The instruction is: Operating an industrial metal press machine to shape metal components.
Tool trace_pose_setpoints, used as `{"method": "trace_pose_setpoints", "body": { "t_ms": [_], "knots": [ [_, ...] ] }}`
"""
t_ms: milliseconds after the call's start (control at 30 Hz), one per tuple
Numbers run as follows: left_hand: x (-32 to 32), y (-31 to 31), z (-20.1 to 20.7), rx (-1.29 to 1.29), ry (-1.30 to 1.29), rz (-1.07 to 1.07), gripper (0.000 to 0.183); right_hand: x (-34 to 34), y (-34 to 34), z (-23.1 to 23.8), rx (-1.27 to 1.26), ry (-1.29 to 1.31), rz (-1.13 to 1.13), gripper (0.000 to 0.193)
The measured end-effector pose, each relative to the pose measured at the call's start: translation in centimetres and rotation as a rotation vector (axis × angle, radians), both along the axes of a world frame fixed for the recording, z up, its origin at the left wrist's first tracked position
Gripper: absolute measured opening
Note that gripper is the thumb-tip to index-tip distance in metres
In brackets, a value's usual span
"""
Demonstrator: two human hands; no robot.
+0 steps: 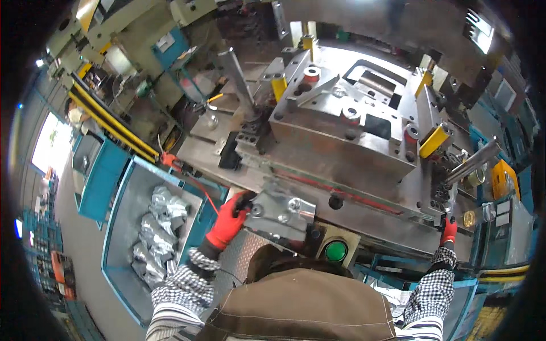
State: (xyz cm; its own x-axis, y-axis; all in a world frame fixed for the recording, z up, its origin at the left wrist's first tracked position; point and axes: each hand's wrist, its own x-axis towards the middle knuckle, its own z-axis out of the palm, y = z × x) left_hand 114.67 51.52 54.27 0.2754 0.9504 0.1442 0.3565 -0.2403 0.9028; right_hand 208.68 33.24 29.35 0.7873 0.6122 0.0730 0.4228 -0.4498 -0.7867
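My left hand point(226, 220), in a red glove with black fingers, closes on the left end of a grey stamped metal part point(278, 215). This part has several round holes or raised rings and lies in front of the press bed; its far edge is blurred. At the right end of the bed, my right hand point(449, 232), also red-gloved, has its fingers drawn together beside a small shiny piece point(449, 206). What it grips there is too small to make out. The large steel die point(341, 145) stands beyond both hands.
Silvery stamped parts point(162, 227) lie piled in a blue-rimmed bin point(122, 199) at left. A green push button point(335, 250) sits near my body. Yellow posts point(435, 140) and steel guide pillars point(239, 79) rise around the die. A red cable point(205, 193) hangs left of my hand.
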Motion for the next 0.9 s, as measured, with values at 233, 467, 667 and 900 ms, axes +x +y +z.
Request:
{"method": "trace_pose_setpoints", "body": {
  "t_ms": [233, 467, 667, 900],
  "knots": [
    [8.0, 0.9, -5.4, 0.102, -0.085, 0.023, 0.056, 1.3, -1.7, 1.2, -0.005, 0.101, -0.031, 0.028],
    [2.3, 1.0, -10.1, 0.169, 0.362, 0.222, 0.057, -0.7, 2.7, 8.0, -0.179, 0.308, -0.248, 0.053],
    [1.5, 3.0, -11.1, 0.118, 0.515, 0.29, 0.062, -4.0, -1.2, 12.7, -0.073, -0.138, -0.137, 0.044],
    [0.1, 2.0, -13.9, 0.125, 0.188, 0.208, 0.085, -17.6, -11.7, 14.6, 0.099, 0.193, 0.188, 0.054]
  ]
}}
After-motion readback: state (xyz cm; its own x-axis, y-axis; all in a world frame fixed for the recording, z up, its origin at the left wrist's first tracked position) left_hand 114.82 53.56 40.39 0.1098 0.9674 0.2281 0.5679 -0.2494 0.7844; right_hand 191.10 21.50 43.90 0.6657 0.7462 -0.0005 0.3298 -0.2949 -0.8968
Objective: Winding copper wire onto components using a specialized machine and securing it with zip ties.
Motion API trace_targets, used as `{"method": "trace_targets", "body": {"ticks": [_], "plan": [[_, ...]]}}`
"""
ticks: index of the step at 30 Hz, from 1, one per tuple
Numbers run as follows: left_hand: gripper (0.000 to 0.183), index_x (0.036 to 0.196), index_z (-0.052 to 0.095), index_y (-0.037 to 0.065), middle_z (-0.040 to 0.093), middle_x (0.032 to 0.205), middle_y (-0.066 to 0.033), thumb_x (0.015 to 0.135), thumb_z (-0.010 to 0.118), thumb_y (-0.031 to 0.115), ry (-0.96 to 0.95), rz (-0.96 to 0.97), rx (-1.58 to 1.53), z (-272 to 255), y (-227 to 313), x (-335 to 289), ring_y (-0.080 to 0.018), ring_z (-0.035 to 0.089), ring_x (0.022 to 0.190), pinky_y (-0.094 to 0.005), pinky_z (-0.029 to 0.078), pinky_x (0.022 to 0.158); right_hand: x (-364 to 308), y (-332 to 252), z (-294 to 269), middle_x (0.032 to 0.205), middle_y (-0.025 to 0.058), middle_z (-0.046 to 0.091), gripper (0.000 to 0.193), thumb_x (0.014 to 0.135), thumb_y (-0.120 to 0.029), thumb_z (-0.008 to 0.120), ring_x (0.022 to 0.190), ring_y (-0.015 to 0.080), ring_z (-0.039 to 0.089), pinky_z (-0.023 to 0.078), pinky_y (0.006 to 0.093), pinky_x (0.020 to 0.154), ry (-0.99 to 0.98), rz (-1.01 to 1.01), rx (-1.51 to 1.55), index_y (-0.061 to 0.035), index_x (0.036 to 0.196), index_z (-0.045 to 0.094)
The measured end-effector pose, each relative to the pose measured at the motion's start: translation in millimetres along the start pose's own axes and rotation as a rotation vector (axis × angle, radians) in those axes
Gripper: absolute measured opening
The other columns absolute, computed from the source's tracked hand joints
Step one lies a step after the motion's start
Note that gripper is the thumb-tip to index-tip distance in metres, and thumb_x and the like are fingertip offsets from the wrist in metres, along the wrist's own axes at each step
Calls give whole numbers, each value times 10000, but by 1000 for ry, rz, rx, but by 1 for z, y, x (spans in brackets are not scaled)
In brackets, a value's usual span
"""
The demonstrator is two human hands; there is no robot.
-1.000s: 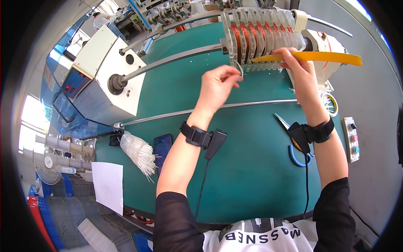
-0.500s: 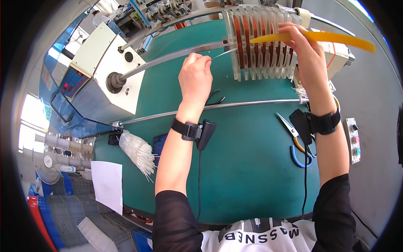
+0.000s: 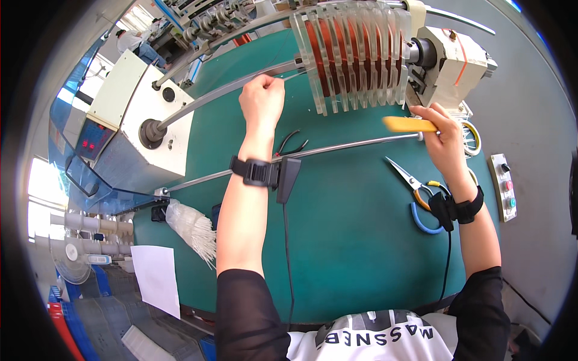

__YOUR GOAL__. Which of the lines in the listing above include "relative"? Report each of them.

__RESULT OF THE TASK__.
The measured end-effector pose, each relative to the pose measured at the call's start: translation in centimetres and rotation as a rotation vector (axis × angle, radians), both along the axes of a world frame fixed for the recording, z up, its origin at the left wrist's first tracked position
The measured end-effector pose, each relative to the pose measured at the motion's start: translation in millimetres along the start pose's own axes and rotation as a rotation vector (axis × angle, radians) in those axes

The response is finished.